▶ _Assigned task_:
The answer must be a single number: how many lines in this listing hold the word "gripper".

▶ _Collected material_:
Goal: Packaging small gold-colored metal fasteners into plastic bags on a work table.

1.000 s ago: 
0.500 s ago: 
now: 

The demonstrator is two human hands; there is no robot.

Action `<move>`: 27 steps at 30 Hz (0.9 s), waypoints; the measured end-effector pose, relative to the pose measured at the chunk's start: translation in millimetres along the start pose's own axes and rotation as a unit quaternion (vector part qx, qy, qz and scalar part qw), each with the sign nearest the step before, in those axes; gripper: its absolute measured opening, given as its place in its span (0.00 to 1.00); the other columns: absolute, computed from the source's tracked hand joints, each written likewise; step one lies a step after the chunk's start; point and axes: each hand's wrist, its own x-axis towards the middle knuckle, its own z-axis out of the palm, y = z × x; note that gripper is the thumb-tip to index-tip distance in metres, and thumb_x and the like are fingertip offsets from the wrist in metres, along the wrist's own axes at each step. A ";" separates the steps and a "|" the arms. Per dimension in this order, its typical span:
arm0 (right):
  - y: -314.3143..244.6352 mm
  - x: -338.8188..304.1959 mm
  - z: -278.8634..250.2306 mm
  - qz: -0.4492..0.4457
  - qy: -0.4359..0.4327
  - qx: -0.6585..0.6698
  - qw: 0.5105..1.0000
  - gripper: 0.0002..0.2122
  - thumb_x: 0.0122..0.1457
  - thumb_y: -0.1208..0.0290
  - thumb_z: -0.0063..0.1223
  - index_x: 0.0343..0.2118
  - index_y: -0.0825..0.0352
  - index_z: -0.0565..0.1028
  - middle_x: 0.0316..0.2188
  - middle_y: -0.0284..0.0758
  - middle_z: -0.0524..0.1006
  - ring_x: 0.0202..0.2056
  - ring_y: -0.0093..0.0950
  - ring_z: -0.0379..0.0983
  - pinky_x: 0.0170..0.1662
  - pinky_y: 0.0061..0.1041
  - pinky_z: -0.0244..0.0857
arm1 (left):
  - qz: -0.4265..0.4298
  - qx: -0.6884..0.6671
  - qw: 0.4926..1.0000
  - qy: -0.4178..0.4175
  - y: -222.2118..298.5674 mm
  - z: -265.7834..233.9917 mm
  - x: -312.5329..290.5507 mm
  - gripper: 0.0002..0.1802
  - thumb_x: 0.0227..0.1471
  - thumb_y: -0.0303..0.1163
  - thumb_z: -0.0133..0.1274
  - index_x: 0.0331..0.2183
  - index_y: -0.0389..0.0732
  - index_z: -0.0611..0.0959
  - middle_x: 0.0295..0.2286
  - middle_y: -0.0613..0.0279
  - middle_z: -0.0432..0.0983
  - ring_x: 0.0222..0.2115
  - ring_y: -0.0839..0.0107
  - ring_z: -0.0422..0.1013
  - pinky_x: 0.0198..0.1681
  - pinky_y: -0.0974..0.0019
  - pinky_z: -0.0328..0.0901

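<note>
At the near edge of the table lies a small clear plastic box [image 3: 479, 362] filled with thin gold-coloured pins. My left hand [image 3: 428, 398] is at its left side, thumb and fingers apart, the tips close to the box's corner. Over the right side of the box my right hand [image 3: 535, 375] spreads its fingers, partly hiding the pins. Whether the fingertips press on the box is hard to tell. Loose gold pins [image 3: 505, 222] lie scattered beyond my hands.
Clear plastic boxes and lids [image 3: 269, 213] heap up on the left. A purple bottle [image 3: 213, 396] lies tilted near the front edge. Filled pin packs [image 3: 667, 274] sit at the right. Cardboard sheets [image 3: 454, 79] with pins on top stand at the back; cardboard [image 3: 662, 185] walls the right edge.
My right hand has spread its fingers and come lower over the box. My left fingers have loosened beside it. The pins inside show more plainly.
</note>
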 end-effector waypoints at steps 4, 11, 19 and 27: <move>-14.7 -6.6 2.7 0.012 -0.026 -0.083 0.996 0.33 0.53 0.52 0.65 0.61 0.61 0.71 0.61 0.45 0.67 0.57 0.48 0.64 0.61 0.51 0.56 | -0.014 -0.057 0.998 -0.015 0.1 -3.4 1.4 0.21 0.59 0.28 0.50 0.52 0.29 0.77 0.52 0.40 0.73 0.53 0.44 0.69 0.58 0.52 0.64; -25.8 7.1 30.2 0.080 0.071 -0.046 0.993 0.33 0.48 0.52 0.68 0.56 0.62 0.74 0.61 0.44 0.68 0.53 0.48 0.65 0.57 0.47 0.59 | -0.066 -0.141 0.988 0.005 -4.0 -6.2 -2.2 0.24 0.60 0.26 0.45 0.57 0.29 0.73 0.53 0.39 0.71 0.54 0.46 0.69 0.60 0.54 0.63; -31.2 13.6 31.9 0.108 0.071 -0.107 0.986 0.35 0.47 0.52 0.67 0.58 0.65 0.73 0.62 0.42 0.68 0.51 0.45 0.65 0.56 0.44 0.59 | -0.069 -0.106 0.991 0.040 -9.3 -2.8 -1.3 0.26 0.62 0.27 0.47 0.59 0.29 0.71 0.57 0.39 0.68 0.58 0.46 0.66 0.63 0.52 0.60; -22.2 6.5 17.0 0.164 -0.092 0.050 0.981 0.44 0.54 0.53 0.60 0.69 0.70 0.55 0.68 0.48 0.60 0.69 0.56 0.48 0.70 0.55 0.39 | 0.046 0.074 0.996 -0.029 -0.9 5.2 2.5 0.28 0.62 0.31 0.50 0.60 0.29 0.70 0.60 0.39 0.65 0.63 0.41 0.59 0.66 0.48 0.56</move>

▶ _Response box_:
3